Please write back every entry exactly, character for character.

──────── EXERCISE MATERIALS

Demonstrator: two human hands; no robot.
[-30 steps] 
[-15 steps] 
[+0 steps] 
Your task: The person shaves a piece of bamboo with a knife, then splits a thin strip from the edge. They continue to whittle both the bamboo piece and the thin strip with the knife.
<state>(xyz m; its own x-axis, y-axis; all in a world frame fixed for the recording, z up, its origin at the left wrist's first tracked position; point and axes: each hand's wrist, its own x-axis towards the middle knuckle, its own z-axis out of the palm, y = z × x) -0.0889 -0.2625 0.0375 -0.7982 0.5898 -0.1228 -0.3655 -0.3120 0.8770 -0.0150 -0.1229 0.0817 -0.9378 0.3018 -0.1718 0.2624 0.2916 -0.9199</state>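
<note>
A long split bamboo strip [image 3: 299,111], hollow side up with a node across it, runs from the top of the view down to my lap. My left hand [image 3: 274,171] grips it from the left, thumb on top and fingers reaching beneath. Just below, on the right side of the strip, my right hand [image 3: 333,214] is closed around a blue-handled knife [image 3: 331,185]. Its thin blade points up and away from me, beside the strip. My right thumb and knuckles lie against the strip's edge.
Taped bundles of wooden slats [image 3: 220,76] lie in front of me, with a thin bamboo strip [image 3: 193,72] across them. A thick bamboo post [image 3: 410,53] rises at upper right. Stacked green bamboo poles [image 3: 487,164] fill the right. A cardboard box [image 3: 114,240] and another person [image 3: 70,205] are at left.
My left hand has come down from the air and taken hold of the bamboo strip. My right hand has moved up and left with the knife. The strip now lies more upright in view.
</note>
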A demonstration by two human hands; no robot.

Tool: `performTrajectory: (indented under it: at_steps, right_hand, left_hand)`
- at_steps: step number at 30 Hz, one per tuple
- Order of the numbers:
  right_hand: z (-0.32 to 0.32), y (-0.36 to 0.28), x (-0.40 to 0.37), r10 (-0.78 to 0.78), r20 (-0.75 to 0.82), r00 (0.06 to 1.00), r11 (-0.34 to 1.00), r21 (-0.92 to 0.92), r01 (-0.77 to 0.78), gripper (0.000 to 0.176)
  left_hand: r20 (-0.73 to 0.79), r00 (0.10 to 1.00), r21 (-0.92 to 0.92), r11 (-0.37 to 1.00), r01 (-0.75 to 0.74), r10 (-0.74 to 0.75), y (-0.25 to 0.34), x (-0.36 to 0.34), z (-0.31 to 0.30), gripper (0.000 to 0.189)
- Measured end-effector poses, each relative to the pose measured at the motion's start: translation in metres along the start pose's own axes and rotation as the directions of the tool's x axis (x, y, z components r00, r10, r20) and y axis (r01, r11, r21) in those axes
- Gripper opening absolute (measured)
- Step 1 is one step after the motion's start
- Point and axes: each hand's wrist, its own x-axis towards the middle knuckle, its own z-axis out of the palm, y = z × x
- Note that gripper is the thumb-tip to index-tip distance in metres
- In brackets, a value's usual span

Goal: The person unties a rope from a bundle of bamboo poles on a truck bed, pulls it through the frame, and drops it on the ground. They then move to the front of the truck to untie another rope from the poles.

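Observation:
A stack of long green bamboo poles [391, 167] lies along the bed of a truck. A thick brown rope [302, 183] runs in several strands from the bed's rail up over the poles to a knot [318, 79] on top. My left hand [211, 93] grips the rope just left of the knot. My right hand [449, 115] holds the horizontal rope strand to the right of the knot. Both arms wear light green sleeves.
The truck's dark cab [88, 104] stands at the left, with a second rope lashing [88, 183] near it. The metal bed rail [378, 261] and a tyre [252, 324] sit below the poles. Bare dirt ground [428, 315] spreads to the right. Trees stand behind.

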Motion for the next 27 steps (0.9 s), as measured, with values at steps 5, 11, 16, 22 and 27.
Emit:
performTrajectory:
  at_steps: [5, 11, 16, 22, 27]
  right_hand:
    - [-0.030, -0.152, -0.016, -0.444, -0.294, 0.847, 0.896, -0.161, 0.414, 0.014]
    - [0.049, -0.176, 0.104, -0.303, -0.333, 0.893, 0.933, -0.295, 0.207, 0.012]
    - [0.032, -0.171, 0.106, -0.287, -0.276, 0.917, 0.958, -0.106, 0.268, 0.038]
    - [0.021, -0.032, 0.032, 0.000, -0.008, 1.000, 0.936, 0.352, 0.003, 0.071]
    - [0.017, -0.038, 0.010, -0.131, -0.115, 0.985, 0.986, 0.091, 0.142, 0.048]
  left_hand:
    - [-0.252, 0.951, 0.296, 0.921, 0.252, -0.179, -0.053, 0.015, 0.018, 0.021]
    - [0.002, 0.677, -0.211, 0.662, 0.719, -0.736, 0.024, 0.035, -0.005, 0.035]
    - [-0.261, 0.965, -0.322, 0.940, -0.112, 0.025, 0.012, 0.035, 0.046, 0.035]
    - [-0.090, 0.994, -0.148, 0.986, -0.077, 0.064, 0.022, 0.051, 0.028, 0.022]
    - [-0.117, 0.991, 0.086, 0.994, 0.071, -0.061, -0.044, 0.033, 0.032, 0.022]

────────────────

RESPONSE BOX:
Demonstrator: two human hands; no robot.
[-30 steps] 
[-15 steps] 
[+0 steps] 
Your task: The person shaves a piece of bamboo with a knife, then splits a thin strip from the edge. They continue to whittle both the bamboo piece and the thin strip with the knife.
<state>(xyz m; its own x-axis, y-axis; all in a world frame fixed for the recording, z up, its origin at the left wrist's first tracked position; point and axes: each hand's wrist, its own x-axis towards the middle knuckle, its own z-axis out of the palm, y = z × x) -0.0889 -0.2625 0.0375 -0.7982 0.5898 -0.1228 -0.3655 -0.3120 0.8770 -0.0150 -0.1229 0.0817 -0.9378 0.3018 -0.1718 0.2624 0.2916 -0.9199</state>
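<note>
A long split bamboo strip [image 3: 299,111], hollow side up with a node across it, runs from the top of the view down to my lap. My left hand [image 3: 274,171] grips it from the left, thumb on top and fingers reaching beneath. Just below, on the right side of the strip, my right hand [image 3: 333,214] is closed around a blue-handled knife [image 3: 331,185]. Its thin blade points up and away from me, beside the strip. My right thumb and knuckles lie against the strip's edge.
Taped bundles of wooden slats [image 3: 220,76] lie in front of me, with a thin bamboo strip [image 3: 193,72] across them. A thick bamboo post [image 3: 410,53] rises at upper right. Stacked green bamboo poles [image 3: 487,164] fill the right. A cardboard box [image 3: 114,240] and another person [image 3: 70,205] are at left.
My left hand has come down from the air and taken hold of the bamboo strip. My right hand has moved up and left with the knife. The strip now lies more upright in view.
</note>
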A demonstration by two human hands; no robot.

Tool: `performTrajectory: (indented under it: at_steps, right_hand, left_hand)`
- at_steps: step number at 30 Hz, one per tuple
- Order of the numbers:
  right_hand: z (-0.32 to 0.32), y (-0.36 to 0.28), x (-0.40 to 0.37), r10 (-0.78 to 0.78), r20 (-0.75 to 0.82), r00 (0.06 to 1.00), r11 (-0.34 to 1.00), r21 (-0.92 to 0.92), r01 (-0.77 to 0.78), gripper (0.000 to 0.176)
  left_hand: r20 (-0.73 to 0.79), r00 (0.10 to 1.00), r21 (-0.92 to 0.92), r11 (-0.37 to 1.00), r01 (-0.75 to 0.74), r10 (-0.74 to 0.75), y (-0.25 to 0.34), x (-0.36 to 0.34), z (-0.31 to 0.30), gripper (0.000 to 0.189)
- Measured end-effector poses, each relative to the pose measured at the motion's start: translation in metres along the start pose's own axes and rotation as the directions of the tool's x axis (x, y, z components r00, r10, r20) and y axis (r01, r11, r21) in those axes
- Gripper opening absolute (measured)
- Step 1 is one step after the motion's start
- Point and axes: each hand's wrist, its own x-axis towards the middle knuckle, its own z-axis out of the palm, y = z × x
- Note that gripper is the thumb-tip to index-tip distance in metres
- In brackets, a value's usual span

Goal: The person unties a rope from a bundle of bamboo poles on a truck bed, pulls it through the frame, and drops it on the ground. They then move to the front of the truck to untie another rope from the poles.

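Observation:
A stack of long green bamboo poles [391, 167] lies along the bed of a truck. A thick brown rope [302, 183] runs in several strands from the bed's rail up over the poles to a knot [318, 79] on top. My left hand [211, 93] grips the rope just left of the knot. My right hand [449, 115] holds the horizontal rope strand to the right of the knot. Both arms wear light green sleeves.
The truck's dark cab [88, 104] stands at the left, with a second rope lashing [88, 183] near it. The metal bed rail [378, 261] and a tyre [252, 324] sit below the poles. Bare dirt ground [428, 315] spreads to the right. Trees stand behind.
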
Motion for the next 27 steps (0.9 s), as measured, with values at steps 5, 11, 16, 22 and 27.
Emit:
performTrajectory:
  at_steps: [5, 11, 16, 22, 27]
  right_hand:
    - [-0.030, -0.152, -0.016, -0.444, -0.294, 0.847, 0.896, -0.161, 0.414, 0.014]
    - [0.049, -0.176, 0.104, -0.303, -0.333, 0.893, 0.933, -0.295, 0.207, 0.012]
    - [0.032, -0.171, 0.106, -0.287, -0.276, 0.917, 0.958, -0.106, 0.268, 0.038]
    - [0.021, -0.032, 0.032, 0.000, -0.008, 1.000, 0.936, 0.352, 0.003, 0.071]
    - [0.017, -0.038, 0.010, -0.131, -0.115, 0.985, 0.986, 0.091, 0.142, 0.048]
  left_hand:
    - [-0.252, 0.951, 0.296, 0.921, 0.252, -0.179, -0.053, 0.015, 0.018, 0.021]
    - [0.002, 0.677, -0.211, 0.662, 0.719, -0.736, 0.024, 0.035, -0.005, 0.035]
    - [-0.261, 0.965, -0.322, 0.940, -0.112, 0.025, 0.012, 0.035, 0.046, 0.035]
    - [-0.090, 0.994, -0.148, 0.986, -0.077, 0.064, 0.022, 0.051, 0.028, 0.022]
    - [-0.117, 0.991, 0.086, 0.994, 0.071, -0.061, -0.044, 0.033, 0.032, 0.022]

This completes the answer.